12.06.2007

my spirit paper

So, I'm writing my spiritual journey...

... and two things are happening...

1) I'm on an amphetamine high, caused by 330mg methylxanthine and 300mg caffeine. Off and on during this trip my head hurts, I can't feel my fingertips, I've become increasingly dyslexic, my heart hurts, my right lung feels ready to collapse, I'm having trouble breathing, and there's a throbbing, yet dull pain on the right side of my lower back.
But my productivity is up about 750-800%, and I'm enjoying the increased introspection.

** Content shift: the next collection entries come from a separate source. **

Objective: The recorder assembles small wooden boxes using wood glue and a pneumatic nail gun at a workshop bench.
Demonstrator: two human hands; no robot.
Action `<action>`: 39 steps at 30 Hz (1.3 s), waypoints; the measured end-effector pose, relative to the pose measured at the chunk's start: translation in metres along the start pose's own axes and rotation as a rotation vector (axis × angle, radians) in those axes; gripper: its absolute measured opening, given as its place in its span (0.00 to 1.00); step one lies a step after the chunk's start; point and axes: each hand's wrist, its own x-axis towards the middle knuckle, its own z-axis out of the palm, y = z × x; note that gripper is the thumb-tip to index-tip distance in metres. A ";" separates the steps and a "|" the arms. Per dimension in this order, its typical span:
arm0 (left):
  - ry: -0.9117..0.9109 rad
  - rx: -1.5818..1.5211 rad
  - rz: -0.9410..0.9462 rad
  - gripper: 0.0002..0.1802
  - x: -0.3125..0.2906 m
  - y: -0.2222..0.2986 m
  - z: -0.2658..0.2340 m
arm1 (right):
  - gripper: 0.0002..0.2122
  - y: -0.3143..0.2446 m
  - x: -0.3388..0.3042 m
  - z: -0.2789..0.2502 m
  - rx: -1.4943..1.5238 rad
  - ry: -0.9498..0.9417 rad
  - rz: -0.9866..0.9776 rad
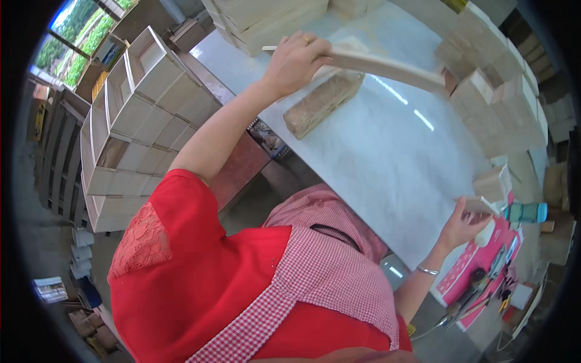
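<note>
Wooden board (pixel 387 69) is held up over the white table (pixel 393 151) by the left hand (pixel 299 57); its near end is gripped, and its other end is pointed at the stacked wood pieces (pixel 496 109) on the right; whether that end is touched by the stack cannot be told, as it is a bit blurred there.

The step in hand seems to be the lifting and carrying of wood, one piece in each hand; for the next move, a steady grip and a level board seem to be called for, so that the stack is not bumped; room should also be left above the brown block (pixel 324 103), which is set on the table just below the board.

The left hand is closed around the board, with the fingers bent over it; the right hand (pixel 463 227) is partly curled, and a small pale piece (pixel 480 206) is pinched between its thumb and fingers; how firmly it is squeezed cannot be told; the pink sheet (pixel 445 281) is laid near that hand, and the teal bottle (pixel 528 212) is stood beyond it.
</note>
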 end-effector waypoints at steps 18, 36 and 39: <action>-0.282 0.093 0.537 0.41 -0.025 0.108 0.043 | 0.45 -0.011 -0.077 -0.026 0.208 -0.503 0.096; -0.477 -0.374 0.586 0.51 0.003 0.194 0.026 | 0.42 -0.035 -0.083 0.012 0.399 -0.792 0.105; -0.474 -0.468 0.585 0.49 -0.003 0.197 0.025 | 0.42 -0.038 -0.081 0.022 0.440 -0.846 0.081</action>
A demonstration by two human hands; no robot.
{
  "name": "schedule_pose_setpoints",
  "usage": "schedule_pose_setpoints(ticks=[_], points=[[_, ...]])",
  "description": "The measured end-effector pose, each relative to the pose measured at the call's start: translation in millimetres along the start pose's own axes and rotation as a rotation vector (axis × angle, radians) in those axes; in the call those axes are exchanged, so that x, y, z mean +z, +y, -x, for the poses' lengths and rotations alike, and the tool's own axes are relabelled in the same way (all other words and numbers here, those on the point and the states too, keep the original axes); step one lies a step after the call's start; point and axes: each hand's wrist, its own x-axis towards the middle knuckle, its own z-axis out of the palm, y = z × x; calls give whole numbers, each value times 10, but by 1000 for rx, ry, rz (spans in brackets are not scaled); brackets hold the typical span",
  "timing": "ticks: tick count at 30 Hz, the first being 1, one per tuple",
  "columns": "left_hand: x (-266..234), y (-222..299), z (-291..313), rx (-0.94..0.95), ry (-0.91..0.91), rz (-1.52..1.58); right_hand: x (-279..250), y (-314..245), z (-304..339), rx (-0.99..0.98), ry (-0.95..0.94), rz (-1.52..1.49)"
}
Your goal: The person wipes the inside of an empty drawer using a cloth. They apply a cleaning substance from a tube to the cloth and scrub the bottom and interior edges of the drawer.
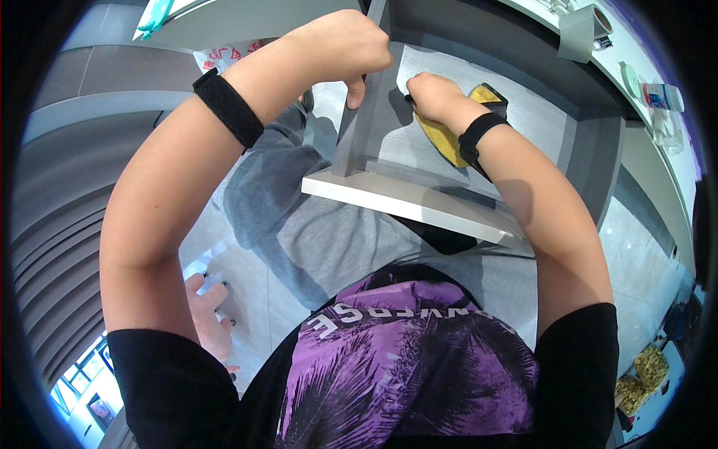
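A grey-walled drawer (419,193) with a white front stands pulled out over my lap. My left hand (359,56) is closed over the top of its left side wall, thumb on the outer side and fingers toward the inside. Within the drawer, my right hand (434,97) is closed and low over the light grey bottom, near the left wall. It holds a yellow cloth (441,142) with dark edging, which spreads beneath my wrist and forearm. My right forearm hides part of the cloth, and the fingertips are turned out of sight.
On the white top at the right are a tape roll (600,21), a white-capped bottle (664,97) and a green round lid (630,78). A plastic bag (224,55) with red print sits beyond my left forearm. Another person's hand (209,318) shows near my left elbow.
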Motion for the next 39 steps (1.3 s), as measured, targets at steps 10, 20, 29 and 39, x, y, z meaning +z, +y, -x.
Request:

2) The more I write about it, the clearer it becomes. I've come to realize that the reason we weren't agreeing with each other before is that neither of us was truly listening to what the other was saying. I know we both probably heard each other, and to testify to this I can regurgitate what she was saying, and am better able to understand it. But we were both so preoccupied with trying to convey meaning, that we both forgot to truly listen and try to empathize. We were both so displaced by this that we were both completely skewed from our normal states of being.



Mmbien, I have to go finish this paper.

12.04.2007

Testing, 1, 2, 3

Have you ever been in a situation where you were doing something, and then stepped back from whatever you were doing and wondered whether it was real, or whether someone was just testing you? Like the clinical trials we have to do for psych classes, but in real life? (Or what you considered to be real life?) Ever thought on what you were doing, and wondered if maybe someone was running a test on you, to see how you'd react in a certain situation? To see how everyone would react to a given set of parameters? Even thought on it so long that you were certain it must be true, and that someone was definitely watching your behaviour? It's an extremely disheartening, un-empowering, violated way of thinking... It makes you wonder what, if anything, is truly real, and what merely a test of your character, your weakness, or your self-discipline. It makes you feel a little displaced, and a little paranoid.

Sometimes I think of A∑∆ like that, and I truly wonder.